··· Information shown

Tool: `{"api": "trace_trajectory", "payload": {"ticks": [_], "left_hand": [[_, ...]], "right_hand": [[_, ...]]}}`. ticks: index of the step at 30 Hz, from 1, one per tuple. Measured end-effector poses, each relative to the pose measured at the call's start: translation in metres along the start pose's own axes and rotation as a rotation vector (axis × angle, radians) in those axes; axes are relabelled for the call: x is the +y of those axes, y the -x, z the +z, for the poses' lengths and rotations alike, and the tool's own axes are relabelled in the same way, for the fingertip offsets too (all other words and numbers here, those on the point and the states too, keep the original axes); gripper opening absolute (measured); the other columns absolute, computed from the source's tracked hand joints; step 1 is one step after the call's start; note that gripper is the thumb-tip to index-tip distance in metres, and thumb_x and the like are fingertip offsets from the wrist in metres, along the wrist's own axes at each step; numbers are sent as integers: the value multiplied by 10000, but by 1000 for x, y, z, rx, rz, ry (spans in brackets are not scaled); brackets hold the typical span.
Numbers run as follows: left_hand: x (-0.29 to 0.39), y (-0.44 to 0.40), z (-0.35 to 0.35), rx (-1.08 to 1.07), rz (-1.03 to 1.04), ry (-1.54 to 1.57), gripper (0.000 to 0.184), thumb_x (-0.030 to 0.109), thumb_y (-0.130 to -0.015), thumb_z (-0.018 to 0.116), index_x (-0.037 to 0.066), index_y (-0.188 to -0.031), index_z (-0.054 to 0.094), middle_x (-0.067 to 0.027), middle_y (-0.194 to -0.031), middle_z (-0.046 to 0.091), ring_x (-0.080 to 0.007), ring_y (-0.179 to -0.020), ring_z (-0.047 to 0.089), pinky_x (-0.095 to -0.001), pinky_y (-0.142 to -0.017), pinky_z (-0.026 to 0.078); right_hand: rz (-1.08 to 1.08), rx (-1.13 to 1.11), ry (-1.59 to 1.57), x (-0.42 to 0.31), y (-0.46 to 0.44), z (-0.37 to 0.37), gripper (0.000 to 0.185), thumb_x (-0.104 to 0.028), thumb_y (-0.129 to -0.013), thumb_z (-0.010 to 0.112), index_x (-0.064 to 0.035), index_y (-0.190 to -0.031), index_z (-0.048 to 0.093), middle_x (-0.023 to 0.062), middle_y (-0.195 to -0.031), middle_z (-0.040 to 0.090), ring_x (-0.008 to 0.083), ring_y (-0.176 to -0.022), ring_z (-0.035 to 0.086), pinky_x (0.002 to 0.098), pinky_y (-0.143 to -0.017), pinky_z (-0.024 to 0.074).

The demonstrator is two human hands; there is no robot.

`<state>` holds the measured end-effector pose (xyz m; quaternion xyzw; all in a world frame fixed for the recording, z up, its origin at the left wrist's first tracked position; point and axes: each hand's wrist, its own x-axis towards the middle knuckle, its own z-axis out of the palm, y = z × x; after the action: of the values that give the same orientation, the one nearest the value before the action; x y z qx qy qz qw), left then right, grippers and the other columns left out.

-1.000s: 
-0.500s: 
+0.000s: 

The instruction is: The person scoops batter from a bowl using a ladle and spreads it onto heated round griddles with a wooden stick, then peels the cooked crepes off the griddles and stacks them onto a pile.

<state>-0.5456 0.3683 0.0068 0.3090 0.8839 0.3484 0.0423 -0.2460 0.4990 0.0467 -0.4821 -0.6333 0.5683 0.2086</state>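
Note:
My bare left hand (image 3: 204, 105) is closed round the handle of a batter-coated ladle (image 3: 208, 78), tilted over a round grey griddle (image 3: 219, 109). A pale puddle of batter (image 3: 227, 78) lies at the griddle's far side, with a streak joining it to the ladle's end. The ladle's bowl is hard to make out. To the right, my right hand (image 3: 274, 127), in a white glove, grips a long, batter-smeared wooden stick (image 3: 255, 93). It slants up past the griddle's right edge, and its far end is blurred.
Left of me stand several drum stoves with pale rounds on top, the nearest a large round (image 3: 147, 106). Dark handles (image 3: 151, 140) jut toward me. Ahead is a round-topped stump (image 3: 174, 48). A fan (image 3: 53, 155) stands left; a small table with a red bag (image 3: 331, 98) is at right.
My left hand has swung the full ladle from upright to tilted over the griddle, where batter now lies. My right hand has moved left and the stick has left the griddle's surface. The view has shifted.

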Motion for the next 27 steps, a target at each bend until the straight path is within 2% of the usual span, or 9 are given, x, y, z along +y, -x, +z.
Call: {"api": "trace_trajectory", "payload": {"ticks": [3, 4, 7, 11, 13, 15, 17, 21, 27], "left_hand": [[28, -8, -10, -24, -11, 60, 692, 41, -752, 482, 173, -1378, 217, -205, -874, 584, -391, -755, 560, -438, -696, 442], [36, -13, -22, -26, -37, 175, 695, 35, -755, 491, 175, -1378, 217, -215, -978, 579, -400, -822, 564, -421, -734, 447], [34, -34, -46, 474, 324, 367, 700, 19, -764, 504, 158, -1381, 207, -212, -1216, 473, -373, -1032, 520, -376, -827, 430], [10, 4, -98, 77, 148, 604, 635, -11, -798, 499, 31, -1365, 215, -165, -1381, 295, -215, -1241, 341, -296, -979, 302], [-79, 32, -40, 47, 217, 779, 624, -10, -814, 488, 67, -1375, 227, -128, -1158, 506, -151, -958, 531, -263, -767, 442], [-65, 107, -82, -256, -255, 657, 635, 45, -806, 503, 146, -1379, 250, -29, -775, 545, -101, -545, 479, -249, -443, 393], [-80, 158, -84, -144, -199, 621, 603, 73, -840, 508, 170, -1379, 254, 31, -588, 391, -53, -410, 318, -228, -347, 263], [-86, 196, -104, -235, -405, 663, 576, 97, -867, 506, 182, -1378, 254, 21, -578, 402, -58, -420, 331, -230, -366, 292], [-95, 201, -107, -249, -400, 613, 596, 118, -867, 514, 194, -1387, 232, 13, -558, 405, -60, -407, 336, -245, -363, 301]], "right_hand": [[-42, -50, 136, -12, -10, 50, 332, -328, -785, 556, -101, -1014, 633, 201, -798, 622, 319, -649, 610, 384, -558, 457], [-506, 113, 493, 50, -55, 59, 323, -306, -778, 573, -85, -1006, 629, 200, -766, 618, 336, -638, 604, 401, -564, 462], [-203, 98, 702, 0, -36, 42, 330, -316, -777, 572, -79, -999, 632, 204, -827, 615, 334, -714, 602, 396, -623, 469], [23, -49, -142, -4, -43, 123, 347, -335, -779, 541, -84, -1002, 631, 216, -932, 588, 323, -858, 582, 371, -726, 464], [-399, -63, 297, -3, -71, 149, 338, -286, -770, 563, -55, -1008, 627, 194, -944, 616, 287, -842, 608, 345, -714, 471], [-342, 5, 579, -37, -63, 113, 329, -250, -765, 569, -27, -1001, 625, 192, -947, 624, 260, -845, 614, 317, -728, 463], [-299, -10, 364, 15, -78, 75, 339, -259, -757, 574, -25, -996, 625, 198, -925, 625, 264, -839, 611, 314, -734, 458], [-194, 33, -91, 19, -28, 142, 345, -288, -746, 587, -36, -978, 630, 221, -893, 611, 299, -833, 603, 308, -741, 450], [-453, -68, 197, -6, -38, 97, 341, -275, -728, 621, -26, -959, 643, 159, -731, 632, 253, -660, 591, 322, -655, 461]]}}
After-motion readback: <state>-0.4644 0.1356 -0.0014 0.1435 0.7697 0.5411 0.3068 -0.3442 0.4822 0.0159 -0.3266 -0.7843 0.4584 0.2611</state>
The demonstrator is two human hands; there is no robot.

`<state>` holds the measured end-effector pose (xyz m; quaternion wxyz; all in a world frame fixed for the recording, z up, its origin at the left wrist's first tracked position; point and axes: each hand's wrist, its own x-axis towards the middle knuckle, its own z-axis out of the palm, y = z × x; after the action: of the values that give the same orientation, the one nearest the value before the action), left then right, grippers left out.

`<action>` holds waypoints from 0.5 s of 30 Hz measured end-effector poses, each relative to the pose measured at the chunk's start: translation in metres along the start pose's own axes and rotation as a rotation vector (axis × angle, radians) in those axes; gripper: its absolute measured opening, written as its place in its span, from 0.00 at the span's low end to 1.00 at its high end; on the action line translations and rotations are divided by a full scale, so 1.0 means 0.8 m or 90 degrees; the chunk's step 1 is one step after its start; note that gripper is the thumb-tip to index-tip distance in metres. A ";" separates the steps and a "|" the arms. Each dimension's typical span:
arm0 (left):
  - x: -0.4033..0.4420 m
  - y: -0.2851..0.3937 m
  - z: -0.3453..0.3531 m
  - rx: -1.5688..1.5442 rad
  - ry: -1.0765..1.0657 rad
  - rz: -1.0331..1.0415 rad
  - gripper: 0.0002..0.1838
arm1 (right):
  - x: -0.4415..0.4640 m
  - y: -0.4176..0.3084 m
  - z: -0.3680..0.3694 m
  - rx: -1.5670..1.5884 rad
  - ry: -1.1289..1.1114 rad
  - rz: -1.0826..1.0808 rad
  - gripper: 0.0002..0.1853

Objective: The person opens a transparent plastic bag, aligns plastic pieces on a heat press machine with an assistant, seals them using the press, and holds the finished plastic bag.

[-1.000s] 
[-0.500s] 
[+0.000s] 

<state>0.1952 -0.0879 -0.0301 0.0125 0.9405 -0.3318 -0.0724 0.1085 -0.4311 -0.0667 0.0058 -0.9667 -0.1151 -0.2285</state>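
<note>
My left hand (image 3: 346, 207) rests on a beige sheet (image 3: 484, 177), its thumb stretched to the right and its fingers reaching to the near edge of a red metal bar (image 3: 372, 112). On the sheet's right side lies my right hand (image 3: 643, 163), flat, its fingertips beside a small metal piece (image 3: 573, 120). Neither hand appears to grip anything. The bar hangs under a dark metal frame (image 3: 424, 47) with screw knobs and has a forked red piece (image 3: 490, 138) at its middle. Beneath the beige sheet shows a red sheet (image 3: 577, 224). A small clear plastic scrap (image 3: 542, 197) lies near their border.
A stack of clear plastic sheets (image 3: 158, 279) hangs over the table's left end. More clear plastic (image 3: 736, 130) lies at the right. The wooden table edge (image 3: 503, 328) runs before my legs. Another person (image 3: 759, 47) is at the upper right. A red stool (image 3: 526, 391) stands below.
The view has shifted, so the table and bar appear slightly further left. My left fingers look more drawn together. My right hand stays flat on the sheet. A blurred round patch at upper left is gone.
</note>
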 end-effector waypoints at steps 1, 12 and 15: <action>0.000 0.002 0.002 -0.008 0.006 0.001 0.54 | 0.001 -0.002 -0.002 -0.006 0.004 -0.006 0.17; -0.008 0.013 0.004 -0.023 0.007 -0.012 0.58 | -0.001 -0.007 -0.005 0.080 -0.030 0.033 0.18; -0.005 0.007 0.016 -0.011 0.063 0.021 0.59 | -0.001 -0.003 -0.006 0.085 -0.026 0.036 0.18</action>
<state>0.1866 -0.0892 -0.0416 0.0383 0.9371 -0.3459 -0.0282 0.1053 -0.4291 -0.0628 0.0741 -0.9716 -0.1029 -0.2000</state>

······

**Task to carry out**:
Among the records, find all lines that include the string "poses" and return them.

**Answer for the task**:
Tool: `{"api": "trace_trajectory", "payload": {"ticks": [_], "left_hand": [[_, ...]], "right_hand": [[_, ...]]}}`. ticks: index of the step at 30 Hz, from 1, one per tuple. Measured end-effector poses, each relative to the pose measured at the call's start: translation in metres along the start pose's own axes and rotation as a rotation vector (axis × angle, radians) in those axes; axes are relabelled for the call: x is the +y of those axes, y the -x, z the +z, for the poses' lengths and rotations alike, and the tool's own axes are relabelled in the same way, for the fingertip offsets too (all other words and numbers here, those on the point and the states too, keep the original axes); gripper opening absolute (measured); the other columns absolute, computed from the source's tracked hand joints; step 1 is one step after the call's start; note that gripper is the thumb-tip to index-tip distance in metres, and thumb_x and the like are fingertip offsets from the wrist in metres, along the wrist's own axes at each step; numbers are sent as integers: the value multiplied by 10000, but by 1000 for x, y, z, rx, rz, ry (spans in brackets are not scaled); brackets hold the typical span.
`<action>` holds waypoints from 0.5 s of 30 Hz measured end-effector poses, each relative to the pose measured at the chunk's start: translation in metres along the start pose's own axes and rotation as a rotation vector (axis × angle, radians) in those axes; gripper: its absolute measured opening, written as its place in its span, from 0.00 at the span's low end to 1.00 at its high end; on the action line translations and rotations are divided by a full scale, so 1.0 means 0.8 m or 90 degrees; the chunk's step 1 is one step after its start; note that gripper is the thumb-tip to index-tip distance in metres. A ";" separates the steps and a "|" the arms. Each dimension's typical span:

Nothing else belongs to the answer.